[Start of Attachment]

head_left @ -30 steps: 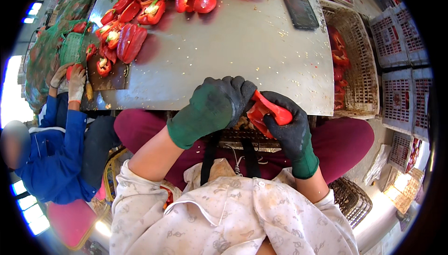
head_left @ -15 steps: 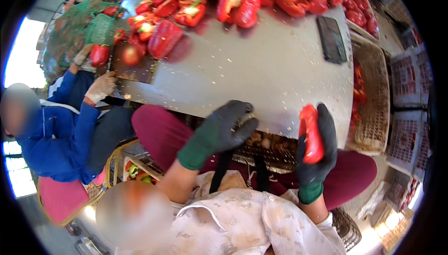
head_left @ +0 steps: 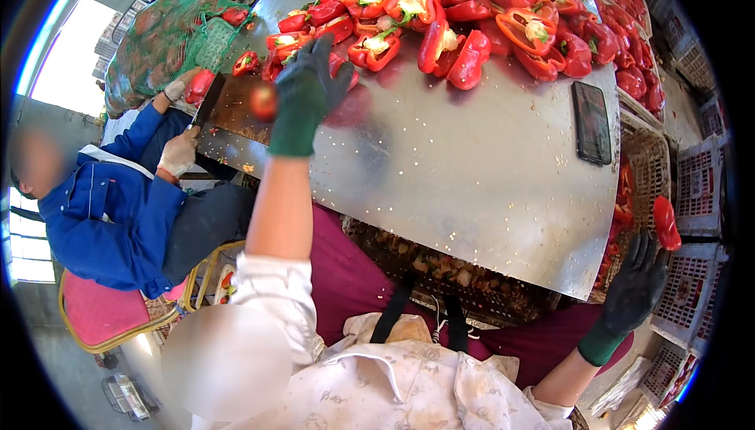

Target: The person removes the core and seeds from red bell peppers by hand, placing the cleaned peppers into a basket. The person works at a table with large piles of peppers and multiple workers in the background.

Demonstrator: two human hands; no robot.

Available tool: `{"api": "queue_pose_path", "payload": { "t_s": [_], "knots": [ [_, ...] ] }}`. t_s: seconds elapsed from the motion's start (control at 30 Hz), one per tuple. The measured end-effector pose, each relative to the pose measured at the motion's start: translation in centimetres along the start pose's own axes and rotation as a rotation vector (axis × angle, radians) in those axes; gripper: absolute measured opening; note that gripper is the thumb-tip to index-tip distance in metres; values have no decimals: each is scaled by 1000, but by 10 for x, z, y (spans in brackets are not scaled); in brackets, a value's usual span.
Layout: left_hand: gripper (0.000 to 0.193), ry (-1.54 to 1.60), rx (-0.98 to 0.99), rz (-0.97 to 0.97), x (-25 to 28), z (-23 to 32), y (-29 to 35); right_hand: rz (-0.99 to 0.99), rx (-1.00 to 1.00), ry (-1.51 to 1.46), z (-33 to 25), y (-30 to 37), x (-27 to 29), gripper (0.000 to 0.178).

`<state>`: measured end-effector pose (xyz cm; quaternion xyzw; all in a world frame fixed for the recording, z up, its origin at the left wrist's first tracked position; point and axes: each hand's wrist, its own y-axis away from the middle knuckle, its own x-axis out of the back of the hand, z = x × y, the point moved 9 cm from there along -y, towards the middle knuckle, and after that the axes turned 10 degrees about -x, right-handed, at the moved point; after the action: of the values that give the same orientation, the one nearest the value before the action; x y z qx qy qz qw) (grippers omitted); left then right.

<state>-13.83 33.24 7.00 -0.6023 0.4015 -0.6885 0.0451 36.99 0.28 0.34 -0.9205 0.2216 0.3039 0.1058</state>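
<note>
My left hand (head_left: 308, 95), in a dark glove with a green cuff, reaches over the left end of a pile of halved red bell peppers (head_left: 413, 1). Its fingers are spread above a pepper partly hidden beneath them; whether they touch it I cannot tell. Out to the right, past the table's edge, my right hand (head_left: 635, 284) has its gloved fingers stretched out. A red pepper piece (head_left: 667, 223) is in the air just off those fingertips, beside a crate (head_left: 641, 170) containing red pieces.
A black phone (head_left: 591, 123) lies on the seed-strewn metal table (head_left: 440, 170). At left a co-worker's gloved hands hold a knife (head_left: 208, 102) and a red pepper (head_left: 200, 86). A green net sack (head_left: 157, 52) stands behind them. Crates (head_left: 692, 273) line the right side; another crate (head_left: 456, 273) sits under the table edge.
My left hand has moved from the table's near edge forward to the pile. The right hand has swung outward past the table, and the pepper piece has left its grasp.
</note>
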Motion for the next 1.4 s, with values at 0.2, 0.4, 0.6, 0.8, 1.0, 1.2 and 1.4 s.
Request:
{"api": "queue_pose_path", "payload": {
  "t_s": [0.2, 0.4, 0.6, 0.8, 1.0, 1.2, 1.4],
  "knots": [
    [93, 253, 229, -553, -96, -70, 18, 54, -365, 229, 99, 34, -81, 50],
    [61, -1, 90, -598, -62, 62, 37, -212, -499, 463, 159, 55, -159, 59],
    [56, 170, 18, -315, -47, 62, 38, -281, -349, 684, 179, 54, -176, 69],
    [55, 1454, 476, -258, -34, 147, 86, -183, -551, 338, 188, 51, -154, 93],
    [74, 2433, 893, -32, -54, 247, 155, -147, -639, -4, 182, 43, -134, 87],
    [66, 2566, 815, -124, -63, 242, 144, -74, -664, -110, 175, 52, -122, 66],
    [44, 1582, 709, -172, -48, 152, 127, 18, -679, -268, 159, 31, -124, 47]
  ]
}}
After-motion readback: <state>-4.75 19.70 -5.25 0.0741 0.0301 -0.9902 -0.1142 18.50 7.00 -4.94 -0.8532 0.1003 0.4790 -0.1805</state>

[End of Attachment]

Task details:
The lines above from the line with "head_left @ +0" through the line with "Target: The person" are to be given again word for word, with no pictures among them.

Your solution:
head_left @ +0 steps: 

Target: The person removes the core and seeds from red bell peppers by hand, placing the cleaned peppers into a basket. The person works at a table with large piles of peppers and multiple workers in the background.

There's nothing left to add to the output.